**Task objective**
Give back exactly the lines of the material below, starting with the line with "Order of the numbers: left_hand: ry" and going on through the line with "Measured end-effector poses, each".

----------

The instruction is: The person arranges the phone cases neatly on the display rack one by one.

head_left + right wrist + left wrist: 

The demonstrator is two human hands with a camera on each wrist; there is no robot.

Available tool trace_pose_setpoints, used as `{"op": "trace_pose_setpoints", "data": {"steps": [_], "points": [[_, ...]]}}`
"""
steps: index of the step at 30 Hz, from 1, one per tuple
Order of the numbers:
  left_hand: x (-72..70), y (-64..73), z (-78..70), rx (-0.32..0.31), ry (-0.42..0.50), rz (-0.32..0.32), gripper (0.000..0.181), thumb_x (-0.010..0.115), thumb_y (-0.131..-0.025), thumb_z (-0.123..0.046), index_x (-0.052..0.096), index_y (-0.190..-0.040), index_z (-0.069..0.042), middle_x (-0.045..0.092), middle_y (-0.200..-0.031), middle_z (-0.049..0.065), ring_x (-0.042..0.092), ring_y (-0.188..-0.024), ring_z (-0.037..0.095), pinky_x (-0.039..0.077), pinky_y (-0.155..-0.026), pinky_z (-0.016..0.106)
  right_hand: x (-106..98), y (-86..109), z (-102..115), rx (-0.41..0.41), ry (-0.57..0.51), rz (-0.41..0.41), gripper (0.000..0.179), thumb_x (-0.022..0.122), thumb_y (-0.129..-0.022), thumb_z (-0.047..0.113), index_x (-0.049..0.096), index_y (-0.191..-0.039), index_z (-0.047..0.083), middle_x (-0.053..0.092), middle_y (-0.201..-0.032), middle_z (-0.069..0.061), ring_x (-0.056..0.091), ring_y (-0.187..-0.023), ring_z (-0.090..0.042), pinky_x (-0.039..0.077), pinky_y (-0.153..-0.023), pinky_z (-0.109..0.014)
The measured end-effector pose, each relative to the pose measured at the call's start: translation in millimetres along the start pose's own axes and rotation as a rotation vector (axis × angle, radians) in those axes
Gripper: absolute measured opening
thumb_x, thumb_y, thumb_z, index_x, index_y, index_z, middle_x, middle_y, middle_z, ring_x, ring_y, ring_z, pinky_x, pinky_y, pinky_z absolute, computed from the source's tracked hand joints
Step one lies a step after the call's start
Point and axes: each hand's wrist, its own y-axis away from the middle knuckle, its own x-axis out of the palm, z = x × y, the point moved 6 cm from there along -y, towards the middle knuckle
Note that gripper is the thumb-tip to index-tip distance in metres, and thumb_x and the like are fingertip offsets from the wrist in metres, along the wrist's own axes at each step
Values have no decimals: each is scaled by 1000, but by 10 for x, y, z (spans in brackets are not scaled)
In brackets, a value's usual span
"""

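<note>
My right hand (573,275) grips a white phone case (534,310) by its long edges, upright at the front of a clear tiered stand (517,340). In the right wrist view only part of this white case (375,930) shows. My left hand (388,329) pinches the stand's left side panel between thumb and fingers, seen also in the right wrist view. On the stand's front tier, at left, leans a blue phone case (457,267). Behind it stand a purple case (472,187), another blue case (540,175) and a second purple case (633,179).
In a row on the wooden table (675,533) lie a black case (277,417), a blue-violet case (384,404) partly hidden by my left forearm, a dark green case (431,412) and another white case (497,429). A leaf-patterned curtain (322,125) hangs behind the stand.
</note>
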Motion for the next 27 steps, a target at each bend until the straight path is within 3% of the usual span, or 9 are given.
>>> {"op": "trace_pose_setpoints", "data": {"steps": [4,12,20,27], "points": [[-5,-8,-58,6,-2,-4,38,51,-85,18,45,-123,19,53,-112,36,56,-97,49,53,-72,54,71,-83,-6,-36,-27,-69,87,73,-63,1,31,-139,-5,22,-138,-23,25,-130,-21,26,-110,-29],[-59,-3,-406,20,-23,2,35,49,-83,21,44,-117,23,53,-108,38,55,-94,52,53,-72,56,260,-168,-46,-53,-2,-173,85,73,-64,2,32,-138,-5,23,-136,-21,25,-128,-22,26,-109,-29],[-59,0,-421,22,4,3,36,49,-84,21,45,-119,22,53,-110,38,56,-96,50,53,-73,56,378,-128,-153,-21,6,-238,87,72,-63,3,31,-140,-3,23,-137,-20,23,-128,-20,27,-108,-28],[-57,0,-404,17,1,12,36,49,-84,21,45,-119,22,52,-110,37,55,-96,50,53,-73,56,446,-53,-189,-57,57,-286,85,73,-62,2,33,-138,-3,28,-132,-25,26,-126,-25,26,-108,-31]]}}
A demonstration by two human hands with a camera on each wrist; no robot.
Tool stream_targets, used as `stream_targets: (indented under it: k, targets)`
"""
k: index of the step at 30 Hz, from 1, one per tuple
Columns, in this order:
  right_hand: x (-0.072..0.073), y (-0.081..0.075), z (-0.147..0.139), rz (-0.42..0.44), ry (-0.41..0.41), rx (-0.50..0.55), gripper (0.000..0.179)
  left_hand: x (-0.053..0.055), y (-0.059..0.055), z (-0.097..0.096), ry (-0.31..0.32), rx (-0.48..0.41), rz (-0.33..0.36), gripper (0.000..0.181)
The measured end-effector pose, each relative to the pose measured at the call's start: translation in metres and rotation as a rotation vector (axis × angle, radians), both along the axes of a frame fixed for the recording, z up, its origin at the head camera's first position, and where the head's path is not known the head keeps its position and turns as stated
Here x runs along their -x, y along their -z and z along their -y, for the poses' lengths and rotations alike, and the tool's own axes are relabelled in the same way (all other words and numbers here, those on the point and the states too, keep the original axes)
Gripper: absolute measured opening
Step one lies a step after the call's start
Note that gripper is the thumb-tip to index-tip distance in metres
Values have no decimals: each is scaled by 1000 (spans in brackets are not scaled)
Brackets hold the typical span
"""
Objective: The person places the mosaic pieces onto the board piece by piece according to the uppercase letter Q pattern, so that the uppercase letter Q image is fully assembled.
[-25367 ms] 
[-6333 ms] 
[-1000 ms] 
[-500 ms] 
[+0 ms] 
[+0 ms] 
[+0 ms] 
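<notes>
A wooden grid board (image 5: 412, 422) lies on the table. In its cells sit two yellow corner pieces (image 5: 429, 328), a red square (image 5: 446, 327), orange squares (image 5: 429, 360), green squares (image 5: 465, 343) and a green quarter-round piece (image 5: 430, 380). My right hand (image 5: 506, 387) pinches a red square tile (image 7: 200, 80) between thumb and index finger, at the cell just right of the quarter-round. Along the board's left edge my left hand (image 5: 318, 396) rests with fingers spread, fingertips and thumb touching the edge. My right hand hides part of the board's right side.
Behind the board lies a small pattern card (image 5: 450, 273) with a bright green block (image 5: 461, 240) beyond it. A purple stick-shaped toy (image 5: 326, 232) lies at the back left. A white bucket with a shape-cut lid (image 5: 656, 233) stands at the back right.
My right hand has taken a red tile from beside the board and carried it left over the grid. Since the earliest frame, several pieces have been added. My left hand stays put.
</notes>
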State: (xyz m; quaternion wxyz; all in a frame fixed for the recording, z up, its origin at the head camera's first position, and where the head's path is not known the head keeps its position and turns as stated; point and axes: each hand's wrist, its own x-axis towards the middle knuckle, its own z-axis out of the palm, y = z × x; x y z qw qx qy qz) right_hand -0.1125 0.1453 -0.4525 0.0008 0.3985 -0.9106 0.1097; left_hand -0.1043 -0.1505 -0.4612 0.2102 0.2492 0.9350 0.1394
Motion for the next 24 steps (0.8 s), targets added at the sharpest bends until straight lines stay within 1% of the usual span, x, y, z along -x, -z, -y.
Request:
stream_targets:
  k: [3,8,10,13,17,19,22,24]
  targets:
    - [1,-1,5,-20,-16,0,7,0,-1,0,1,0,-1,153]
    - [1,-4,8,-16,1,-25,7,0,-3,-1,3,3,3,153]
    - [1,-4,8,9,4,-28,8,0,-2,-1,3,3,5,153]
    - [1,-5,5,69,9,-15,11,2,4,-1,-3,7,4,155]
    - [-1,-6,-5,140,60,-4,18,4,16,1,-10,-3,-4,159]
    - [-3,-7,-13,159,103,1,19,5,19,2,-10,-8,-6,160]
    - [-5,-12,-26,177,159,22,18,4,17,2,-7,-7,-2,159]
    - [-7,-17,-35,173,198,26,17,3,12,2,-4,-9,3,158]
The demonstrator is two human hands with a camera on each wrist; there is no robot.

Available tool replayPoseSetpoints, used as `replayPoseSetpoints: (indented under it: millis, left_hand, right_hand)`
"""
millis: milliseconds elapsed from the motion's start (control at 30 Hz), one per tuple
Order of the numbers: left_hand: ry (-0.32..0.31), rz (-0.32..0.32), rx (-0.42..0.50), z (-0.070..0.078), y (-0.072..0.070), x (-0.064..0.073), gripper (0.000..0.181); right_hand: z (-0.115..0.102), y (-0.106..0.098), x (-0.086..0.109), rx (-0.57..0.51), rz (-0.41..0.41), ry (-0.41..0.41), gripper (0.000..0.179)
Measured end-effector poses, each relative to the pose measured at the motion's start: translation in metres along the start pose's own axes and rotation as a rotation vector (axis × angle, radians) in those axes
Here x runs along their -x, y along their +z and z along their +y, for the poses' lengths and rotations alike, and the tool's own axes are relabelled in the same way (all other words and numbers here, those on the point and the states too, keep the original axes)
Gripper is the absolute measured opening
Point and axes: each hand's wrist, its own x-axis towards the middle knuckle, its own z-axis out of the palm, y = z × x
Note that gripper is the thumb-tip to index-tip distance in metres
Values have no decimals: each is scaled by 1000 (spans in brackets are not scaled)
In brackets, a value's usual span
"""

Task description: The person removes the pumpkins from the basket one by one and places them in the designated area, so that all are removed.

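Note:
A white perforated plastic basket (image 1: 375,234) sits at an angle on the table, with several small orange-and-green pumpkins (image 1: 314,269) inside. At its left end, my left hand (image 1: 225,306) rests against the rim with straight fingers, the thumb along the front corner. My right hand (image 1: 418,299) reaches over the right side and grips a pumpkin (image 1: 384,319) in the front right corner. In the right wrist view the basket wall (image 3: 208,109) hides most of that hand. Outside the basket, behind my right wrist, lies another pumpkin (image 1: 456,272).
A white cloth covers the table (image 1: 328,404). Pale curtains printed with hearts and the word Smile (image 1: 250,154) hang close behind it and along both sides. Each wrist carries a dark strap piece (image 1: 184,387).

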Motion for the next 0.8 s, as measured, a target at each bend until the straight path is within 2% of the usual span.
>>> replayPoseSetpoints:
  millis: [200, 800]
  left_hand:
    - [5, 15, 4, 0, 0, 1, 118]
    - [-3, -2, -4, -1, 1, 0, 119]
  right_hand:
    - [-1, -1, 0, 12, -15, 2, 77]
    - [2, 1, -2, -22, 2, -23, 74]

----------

**Response**
Order of the numbers: left_hand: ry (-0.32..0.31), rz (-0.32..0.32), rx (-0.42..0.50), z (-0.070..0.078), y (-0.072..0.070), x (-0.064..0.073), gripper (0.000..0.181); right_hand: z (-0.115..0.102), y (-0.106..0.098), x (-0.086..0.109), rx (-0.57..0.51), rz (-0.41..0.41), ry (-0.41..0.41), gripper (0.000..0.179)
Measured end-effector poses, each relative to the pose measured at the motion's start: translation in metres along the start pose's own axes and rotation as a rotation vector (axis × angle, radians) in those axes

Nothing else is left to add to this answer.